## Your assignment:
Search the data below for "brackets"; list each line that holds it.

/---

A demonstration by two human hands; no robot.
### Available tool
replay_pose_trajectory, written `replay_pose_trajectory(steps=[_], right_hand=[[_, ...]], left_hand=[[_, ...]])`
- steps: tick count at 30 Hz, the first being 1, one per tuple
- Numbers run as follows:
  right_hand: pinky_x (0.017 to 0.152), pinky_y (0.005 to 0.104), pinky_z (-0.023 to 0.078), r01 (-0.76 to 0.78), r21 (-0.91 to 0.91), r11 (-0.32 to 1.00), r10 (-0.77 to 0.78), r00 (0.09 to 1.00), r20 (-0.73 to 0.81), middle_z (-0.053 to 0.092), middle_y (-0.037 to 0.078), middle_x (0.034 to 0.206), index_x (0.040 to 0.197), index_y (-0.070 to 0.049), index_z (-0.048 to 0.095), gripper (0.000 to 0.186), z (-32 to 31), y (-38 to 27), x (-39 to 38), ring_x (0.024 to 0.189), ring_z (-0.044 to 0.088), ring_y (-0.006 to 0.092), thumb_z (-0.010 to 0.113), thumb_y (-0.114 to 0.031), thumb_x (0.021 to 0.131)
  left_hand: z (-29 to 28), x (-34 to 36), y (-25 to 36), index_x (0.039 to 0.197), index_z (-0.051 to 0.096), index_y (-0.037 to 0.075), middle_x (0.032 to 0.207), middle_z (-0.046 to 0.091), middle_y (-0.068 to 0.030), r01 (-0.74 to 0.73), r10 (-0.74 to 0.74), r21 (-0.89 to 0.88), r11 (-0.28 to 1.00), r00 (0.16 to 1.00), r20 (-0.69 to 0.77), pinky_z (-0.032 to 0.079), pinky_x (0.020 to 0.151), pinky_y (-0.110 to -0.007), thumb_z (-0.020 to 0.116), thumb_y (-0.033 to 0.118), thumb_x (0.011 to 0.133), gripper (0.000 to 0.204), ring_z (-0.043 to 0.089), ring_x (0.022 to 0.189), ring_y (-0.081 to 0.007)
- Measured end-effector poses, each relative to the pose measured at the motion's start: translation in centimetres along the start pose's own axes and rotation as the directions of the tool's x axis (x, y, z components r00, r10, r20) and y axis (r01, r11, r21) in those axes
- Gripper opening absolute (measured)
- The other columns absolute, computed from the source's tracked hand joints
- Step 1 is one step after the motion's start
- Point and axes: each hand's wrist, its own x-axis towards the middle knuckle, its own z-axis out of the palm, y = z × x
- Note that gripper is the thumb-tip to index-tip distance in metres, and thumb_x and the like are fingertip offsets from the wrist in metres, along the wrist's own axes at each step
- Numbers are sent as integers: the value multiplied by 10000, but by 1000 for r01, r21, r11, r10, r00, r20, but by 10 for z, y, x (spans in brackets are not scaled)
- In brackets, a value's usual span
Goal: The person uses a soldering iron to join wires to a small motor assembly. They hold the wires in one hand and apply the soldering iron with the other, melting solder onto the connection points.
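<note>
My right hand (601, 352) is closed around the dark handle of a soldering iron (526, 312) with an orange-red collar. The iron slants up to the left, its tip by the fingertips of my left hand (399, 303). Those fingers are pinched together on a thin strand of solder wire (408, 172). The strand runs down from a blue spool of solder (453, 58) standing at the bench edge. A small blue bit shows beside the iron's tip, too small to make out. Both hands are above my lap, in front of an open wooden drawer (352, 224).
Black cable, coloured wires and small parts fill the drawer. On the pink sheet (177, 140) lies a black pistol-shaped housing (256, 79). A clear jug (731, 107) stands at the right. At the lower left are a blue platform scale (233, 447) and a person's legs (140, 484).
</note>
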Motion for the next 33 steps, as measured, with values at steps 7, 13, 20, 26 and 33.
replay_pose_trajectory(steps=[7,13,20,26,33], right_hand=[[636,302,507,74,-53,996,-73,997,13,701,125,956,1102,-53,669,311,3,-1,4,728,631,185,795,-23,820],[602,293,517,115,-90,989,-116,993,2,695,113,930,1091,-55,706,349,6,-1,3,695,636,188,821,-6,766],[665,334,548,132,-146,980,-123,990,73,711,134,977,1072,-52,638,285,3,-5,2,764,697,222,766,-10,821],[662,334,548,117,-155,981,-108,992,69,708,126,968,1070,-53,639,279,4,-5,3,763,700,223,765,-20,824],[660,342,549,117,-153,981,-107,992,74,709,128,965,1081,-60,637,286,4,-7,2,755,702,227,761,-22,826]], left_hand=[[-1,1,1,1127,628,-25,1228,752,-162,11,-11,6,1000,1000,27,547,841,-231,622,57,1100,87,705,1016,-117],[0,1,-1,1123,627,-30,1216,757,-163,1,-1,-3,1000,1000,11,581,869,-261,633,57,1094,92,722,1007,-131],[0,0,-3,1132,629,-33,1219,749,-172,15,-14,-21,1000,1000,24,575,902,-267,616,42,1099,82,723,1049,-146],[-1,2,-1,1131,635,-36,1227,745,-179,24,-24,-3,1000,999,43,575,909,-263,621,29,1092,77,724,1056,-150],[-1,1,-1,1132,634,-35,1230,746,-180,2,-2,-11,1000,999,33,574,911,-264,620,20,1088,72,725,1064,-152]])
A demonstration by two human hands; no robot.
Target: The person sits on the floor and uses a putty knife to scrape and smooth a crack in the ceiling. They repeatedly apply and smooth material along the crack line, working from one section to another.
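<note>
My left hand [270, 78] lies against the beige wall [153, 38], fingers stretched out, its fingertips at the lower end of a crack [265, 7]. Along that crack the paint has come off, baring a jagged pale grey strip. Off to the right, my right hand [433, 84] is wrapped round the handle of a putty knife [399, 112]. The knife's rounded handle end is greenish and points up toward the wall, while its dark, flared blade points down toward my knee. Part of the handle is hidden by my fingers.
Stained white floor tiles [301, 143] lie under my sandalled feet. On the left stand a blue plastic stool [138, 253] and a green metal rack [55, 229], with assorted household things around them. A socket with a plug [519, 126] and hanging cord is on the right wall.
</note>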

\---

## Reply:
- Numbers are sent as integers: the value multiplied by 10000, but by 1000 for r01, r21, r11, r10, r00, r20, but by 10 for z, y, x (spans in brackets are not scaled)
- In brackets, a value's usual span

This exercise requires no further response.